┌─ Records supplied

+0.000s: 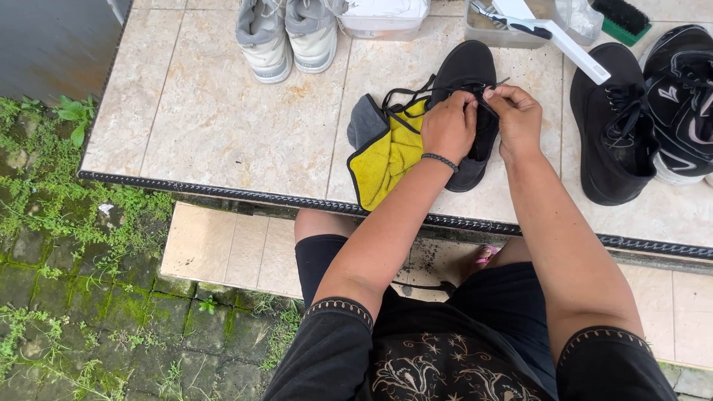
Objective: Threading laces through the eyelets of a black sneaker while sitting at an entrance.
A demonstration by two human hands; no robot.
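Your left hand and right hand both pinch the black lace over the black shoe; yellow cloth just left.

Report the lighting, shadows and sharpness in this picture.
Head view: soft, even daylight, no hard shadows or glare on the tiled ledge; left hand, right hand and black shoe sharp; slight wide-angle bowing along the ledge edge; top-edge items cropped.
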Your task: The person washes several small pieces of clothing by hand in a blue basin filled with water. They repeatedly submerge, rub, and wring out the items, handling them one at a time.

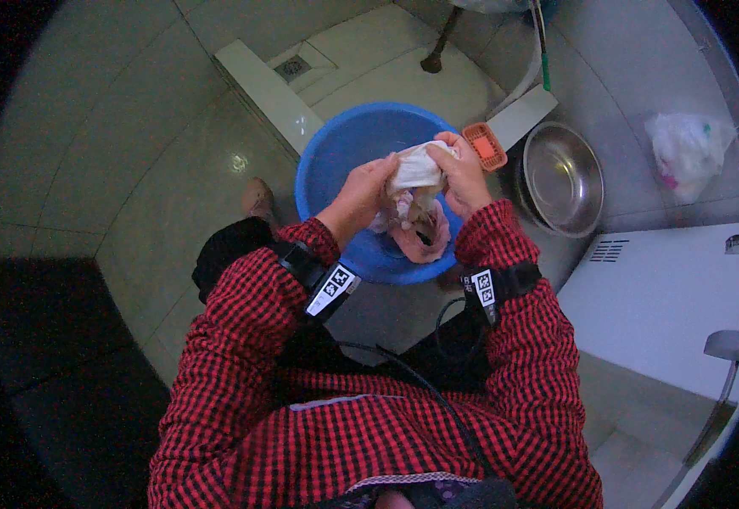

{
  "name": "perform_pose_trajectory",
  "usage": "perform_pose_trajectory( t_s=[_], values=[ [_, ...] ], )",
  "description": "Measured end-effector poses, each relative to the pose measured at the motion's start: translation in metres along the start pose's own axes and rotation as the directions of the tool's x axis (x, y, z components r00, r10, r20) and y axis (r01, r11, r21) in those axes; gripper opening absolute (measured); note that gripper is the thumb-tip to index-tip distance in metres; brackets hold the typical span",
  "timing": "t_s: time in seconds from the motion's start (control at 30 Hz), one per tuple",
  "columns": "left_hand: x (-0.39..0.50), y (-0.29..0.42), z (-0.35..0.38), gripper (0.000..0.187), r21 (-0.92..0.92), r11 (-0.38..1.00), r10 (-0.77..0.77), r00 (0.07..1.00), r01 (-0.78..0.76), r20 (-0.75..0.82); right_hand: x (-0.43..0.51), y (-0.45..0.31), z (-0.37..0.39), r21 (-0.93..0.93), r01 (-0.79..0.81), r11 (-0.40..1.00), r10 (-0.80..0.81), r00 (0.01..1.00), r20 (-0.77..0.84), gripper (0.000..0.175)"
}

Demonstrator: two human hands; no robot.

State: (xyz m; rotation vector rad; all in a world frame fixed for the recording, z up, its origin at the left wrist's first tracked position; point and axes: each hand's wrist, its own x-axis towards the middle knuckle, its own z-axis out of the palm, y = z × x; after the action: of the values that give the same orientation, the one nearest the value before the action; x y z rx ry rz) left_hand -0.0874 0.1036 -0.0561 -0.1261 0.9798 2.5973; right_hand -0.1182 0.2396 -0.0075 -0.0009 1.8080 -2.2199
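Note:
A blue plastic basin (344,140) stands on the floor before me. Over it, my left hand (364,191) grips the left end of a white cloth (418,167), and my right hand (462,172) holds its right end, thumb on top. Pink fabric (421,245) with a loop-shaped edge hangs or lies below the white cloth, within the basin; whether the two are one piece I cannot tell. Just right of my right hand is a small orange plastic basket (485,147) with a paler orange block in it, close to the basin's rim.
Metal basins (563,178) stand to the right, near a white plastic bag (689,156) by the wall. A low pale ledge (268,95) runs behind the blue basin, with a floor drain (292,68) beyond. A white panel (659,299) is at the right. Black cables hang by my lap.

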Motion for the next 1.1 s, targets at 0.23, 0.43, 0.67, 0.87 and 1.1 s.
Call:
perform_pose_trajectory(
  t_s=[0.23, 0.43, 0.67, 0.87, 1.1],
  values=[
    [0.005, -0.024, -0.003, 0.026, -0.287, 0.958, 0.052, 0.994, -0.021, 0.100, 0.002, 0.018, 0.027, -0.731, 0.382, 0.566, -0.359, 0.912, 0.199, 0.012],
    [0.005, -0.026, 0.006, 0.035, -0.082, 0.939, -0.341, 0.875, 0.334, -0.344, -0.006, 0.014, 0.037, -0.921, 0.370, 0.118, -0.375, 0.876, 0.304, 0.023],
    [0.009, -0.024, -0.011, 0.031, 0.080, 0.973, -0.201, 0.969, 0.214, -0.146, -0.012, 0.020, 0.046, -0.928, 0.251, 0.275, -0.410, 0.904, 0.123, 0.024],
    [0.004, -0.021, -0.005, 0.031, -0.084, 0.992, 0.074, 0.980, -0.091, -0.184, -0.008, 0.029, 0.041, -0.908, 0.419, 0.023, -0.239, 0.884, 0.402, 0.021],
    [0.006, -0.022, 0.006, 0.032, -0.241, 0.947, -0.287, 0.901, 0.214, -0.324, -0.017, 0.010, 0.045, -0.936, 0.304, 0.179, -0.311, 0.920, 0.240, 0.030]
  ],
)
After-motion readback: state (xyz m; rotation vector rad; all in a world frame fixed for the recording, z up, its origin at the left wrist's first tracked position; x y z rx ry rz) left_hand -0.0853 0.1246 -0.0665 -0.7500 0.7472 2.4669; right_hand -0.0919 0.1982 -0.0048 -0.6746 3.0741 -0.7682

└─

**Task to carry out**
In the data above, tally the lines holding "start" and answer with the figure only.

**Solution to this task**
2